What to produce:
Retype the data that follows, keeping every character the same.

Dataset section:
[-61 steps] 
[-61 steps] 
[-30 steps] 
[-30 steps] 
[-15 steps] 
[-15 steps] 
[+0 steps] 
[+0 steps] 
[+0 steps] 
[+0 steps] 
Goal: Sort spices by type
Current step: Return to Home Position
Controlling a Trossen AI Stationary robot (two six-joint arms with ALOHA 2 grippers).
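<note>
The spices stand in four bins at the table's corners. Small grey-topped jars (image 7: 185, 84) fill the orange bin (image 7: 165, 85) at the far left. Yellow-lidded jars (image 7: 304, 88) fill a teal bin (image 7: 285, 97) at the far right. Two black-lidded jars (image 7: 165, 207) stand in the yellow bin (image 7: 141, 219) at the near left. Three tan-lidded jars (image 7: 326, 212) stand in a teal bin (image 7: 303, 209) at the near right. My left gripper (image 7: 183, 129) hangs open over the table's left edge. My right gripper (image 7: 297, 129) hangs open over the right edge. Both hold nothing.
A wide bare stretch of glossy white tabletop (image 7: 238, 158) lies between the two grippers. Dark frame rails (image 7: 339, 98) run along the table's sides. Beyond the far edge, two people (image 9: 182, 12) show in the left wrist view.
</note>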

Exercise response:
[-61 steps] 
[-61 steps] 
[-30 steps] 
[-30 steps] 
[-15 steps] 
[-15 steps] 
[+0 steps] 
[+0 steps] 
[+0 steps] 
[+0 steps] 
Goal: Sort spices by type
Current step: Return to Home Position
Controlling a Trossen AI Stationary robot (two six-joint arms with ALOHA 2 grippers).
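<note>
The spices stand in four bins at the table's corners. Small grey-topped jars (image 7: 185, 84) fill the orange bin (image 7: 165, 85) at the far left. Yellow-lidded jars (image 7: 304, 88) fill a teal bin (image 7: 285, 97) at the far right. Two black-lidded jars (image 7: 165, 207) stand in the yellow bin (image 7: 141, 219) at the near left. Three tan-lidded jars (image 7: 326, 212) stand in a teal bin (image 7: 303, 209) at the near right. My left gripper (image 7: 183, 129) hangs open over the table's left edge. My right gripper (image 7: 297, 129) hangs open over the right edge. Both hold nothing.
A wide bare stretch of glossy white tabletop (image 7: 238, 158) lies between the two grippers. Dark frame rails (image 7: 339, 98) run along the table's sides. Beyond the far edge, two people (image 9: 182, 12) show in the left wrist view.
</note>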

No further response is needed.